Last Updated: Friday - 09/24/2010
Week of June 4, 2007
Franciscan's simple vows bode well for the order's future
Young friars attract similar-aged applicants
By BILL GLEN
"A younger community life attracts them (young friars) to the order,"
- Bro. Gerry Clyne
At Clement House, the men intentionally do things together like taking meals or doing fun activities. They work and pray together.
Clyne says he has travelled Western Canada from Winnipeg west, just as he did before. Yet, something is bringing the young men into the community.
At the celebration, Father Robert Mokry, Franciscan provincial, said, "For Billy, Dwayne and Pierre, today is a new beginning - one of many new starts in their lives and one of the many new responses to the Spirit which has led them, so far, to grace and witness to Christ.
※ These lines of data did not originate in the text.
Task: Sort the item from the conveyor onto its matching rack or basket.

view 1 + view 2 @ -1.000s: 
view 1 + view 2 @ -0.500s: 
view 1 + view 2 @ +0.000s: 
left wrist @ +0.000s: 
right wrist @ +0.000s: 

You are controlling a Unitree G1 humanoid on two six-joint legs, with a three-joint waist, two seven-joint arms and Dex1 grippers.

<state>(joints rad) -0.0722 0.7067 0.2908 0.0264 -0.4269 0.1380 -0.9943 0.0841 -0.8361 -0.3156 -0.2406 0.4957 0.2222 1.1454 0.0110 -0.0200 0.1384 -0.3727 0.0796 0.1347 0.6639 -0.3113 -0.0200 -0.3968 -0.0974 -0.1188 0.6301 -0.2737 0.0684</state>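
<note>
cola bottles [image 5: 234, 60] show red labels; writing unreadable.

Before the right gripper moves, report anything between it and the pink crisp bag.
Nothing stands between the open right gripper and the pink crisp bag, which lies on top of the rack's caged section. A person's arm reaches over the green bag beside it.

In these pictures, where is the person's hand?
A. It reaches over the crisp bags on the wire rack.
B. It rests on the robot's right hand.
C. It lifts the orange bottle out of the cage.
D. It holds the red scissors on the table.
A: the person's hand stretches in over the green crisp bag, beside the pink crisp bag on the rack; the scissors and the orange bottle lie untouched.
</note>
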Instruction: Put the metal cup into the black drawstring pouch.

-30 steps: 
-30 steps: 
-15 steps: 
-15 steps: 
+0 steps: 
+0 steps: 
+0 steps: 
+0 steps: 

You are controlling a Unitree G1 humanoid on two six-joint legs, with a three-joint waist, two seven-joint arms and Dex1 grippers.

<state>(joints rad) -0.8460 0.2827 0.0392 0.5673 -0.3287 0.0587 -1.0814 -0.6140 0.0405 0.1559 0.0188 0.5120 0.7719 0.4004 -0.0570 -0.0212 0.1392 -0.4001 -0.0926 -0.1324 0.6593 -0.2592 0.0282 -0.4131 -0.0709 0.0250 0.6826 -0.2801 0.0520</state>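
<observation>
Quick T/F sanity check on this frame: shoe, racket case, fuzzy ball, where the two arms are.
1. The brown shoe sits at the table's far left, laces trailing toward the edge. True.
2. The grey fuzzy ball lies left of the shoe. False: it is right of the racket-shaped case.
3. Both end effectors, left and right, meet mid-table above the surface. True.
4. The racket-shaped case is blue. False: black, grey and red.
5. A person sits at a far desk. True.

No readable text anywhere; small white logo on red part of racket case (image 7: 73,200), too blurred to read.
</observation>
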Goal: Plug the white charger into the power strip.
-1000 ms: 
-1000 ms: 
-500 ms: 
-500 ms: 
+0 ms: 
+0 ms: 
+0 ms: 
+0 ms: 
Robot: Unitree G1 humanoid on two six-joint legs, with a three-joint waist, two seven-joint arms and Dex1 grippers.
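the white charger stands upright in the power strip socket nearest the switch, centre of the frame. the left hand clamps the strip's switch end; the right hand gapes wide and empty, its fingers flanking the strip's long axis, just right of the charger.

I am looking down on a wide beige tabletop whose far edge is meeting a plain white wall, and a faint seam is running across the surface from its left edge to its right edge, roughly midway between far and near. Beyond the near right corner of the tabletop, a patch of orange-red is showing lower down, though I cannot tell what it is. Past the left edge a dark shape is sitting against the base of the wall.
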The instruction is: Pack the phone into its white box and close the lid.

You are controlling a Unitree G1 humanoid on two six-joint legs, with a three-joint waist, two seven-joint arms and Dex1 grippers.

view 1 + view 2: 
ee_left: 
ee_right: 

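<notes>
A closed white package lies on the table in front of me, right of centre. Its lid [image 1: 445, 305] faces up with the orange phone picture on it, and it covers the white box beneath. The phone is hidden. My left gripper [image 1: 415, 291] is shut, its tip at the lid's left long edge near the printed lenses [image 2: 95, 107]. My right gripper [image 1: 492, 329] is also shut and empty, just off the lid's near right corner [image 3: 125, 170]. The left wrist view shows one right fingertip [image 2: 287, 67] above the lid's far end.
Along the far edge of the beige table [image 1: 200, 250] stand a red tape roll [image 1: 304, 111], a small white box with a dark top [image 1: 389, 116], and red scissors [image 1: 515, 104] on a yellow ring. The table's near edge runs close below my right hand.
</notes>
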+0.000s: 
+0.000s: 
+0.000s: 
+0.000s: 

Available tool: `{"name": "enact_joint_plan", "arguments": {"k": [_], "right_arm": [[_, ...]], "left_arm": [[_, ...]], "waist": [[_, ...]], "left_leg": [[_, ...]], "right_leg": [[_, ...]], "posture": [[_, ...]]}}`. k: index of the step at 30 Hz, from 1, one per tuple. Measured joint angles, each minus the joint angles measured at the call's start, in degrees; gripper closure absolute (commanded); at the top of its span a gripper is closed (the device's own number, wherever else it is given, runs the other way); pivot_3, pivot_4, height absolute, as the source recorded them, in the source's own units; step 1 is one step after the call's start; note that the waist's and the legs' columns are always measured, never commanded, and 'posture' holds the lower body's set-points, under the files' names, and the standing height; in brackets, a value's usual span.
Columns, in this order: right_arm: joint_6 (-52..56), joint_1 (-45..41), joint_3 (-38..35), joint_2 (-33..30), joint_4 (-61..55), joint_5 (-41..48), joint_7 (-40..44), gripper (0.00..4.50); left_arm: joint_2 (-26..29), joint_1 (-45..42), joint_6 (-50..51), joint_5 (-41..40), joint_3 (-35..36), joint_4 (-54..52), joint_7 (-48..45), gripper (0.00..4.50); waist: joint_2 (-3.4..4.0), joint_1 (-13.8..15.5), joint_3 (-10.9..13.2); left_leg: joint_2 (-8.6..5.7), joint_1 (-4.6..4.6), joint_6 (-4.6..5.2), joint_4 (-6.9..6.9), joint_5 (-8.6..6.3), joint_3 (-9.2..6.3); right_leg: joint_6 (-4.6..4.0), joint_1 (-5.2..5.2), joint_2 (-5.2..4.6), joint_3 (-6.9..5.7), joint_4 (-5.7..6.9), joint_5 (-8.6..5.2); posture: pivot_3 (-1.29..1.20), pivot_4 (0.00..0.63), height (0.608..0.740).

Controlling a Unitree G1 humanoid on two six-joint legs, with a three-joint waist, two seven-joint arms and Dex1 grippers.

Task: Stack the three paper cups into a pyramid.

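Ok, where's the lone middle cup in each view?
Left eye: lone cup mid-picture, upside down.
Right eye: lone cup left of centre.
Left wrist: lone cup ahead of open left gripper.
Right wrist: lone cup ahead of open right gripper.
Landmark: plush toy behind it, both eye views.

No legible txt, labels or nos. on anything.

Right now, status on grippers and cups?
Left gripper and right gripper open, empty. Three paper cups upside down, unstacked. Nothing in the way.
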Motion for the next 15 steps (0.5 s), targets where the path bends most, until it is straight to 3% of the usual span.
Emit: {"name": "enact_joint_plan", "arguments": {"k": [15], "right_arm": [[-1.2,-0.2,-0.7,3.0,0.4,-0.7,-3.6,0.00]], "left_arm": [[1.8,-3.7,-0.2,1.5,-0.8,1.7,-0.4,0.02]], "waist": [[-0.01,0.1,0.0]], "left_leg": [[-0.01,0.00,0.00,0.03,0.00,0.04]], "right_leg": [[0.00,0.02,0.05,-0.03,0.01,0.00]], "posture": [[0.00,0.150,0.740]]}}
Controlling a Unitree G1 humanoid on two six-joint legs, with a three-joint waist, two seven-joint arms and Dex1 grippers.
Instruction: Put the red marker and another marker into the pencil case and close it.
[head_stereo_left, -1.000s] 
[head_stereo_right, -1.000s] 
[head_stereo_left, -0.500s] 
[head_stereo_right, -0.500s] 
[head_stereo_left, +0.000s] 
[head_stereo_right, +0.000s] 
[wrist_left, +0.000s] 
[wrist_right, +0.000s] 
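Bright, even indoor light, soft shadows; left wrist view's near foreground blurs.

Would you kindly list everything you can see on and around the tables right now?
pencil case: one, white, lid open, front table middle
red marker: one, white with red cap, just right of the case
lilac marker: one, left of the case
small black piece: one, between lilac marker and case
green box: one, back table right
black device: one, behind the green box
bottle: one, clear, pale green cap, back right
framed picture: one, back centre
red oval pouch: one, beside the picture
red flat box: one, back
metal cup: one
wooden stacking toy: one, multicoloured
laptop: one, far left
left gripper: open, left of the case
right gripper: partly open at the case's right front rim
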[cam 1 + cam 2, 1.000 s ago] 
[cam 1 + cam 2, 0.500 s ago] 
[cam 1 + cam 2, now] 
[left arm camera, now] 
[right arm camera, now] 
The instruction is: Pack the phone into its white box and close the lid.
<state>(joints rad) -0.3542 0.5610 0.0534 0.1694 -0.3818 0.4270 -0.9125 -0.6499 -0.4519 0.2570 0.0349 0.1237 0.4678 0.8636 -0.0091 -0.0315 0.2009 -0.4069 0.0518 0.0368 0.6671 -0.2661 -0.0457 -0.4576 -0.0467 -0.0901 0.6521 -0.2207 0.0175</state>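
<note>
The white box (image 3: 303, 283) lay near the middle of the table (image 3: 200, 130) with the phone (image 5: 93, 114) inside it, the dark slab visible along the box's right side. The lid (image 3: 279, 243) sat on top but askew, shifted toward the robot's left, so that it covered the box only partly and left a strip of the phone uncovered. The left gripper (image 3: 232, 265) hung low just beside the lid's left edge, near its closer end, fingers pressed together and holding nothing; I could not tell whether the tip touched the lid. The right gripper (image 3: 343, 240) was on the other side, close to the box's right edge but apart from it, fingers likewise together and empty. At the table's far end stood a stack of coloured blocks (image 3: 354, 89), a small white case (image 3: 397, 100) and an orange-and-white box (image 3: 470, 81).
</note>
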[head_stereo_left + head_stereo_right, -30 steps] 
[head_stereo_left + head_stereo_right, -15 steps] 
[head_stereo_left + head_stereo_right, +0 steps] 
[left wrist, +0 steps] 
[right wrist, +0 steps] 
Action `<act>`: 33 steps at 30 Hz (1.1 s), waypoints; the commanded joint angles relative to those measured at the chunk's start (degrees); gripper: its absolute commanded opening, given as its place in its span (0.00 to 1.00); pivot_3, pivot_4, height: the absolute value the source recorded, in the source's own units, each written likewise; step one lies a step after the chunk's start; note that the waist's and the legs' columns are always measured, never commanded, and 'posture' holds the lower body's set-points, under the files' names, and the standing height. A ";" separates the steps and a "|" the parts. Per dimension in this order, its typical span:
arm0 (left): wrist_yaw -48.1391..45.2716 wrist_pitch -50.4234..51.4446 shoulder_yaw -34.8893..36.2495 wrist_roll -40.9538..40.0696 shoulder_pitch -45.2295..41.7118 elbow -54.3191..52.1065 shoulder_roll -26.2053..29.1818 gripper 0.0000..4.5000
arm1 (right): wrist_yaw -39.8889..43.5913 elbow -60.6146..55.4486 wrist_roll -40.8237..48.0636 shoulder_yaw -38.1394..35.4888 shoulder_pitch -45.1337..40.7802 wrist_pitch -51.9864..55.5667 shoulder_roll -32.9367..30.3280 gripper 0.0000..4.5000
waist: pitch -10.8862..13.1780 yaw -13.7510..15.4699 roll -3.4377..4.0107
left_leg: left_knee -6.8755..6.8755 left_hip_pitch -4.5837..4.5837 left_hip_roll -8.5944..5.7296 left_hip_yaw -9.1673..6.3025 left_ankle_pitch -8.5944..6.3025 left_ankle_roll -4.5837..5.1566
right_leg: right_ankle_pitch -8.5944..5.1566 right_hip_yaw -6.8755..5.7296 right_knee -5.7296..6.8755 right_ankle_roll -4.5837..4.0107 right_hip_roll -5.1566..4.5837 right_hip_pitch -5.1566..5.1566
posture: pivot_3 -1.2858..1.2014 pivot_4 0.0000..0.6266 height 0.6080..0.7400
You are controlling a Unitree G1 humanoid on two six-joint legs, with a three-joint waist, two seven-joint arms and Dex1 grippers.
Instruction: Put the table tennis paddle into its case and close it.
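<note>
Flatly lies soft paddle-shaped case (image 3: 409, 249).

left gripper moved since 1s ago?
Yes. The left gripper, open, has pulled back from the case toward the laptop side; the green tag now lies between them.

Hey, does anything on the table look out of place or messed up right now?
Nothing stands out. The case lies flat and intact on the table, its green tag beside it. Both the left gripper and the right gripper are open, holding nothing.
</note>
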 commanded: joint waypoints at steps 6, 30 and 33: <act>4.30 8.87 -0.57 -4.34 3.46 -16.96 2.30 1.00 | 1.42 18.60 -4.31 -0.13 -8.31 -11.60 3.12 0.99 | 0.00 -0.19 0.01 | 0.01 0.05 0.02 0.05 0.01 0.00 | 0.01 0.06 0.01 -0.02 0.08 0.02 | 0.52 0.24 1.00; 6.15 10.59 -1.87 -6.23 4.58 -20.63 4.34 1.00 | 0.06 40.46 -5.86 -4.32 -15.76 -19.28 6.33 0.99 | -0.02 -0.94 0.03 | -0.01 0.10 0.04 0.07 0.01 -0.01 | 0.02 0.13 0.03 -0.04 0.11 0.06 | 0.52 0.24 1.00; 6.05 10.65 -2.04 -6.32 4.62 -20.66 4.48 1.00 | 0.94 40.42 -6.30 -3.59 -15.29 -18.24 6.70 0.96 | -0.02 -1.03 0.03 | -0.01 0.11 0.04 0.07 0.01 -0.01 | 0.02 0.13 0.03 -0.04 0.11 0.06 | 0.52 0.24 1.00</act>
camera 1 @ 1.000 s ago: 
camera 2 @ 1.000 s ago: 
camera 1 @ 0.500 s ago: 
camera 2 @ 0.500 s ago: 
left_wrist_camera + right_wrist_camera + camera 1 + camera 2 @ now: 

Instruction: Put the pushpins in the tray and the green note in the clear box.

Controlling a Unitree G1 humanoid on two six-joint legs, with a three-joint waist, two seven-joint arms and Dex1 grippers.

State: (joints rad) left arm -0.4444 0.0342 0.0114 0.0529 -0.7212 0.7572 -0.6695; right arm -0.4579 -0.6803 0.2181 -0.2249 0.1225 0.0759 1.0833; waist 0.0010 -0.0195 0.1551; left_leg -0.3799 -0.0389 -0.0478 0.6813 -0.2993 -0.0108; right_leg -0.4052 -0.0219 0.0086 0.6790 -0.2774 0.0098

God willing, it will bring them to a time when they will be able to make a commitment in freedom and full understanding to live the vowed Franciscan life forever."
Ducharme told the WCR that the day was a long time coming. "I have been able to look inward and think about what this all really means. It's a process.
"There is a sense of comfort with myself and in my identity as a Franciscan. There is a sense of excitement about future ministry. I'm really relishing being a friar right now."
Fernandez enjoys being part of the order's rich tradition of selfless service.
"It's great to be part of the 800-year tradition of the Franciscans, to walk in the footsteps of everyone before me," he said. "I think we show the world a Church that is compassionate, caring and available. With this new beginning as a friar, I am very much looking forward to working in the local Church."
Isenor described his journey as a Franciscan as "incredible" and that taking the first vows was exciting.
"Through our lives, we hope it translates to the world how it can live. I think Francis was about relationships and he saw the Gospel in his relationship with Jesus, in seeing the world is one gift. The world is meant to be in one relationship."
Isenor's journey is done in step with his fellow Franciscans.
"We don't do it alone. This step today is a step of committing ourselves to our brothers in this life.
"It's through the hard times where this life really calls you out of yourself."
Ducharme says he feels a call to the priesthood, but to the Franciscan life in general. At times when things become dark for him, he summons his love for his brothers to keep going.
"It is something that has grown over many years and I have slowly grown very comfortable with it. Today marks another step in a life-long journey. This is something I want to do.
"For those of us in formation, we are quite a tight-knit bunch. From the start, there has been a sense that we are in this together."
Originally from Coquitlam B.C., Pierre Ducharme, 30, is the ninth of 11 children.
Following high school, he worked and travelled. At 22, Ducharme began studies at Corpus Christi College in Vancouver, and completed a bachelor of arts from UBC in 2004.
He moved to Edmonton to study theology and met the Franciscans of Western Canada. Ducharme was invited to dinner and the Franciscans slowly convinced him that religious life was the vocation suited for him.
After two years of theological studies on his own, Ducharme entered the Franciscan postulancy program in Edmonton.
Born in Bombay, India, Dwayne Fernandez, 38, has worked in Atlanta and Wilmington, Del. helping people suffering with HIV/AIDS. He has also worked as a chaplain at the Cross Cancer Institute in Edmonton.
"I am hoping to work with people who have cancer and AIDS. That is a possibility. I would like to work with the Indian Catholic communities in Edmonton and Calgary to bring spirituality that is typical to their needs and requirements."
Fernandez definitely sees the priesthood in his future, perhaps three or four years down the road. He would also like to teach at Newman Theological College.
Billy Isenor was born in Penticton, B.C. For most of his adult life, Isenor worked as a chef in many esteemed restaurants and conference centres, including a stint at the Shaw Conference Centre as a demi chef de partie.
Isenor, 30, entered the seminary for the Nelson Diocese three years ago, but did not feel a call to ordained diocesan ministry. He felt more of a desire to live the Gospel life in fraternity with the Franciscans.